• Work instruction:
Output all the data below verbatim.

• Available data:
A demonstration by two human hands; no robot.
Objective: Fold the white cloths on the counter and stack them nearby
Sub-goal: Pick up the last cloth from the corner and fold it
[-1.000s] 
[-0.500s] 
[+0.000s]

• Task result:
A demonstration by two human hands; no robot.
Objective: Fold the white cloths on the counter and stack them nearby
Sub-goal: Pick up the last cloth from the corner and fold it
[-1.000s] 
[-0.500s] 
[+0.000s]

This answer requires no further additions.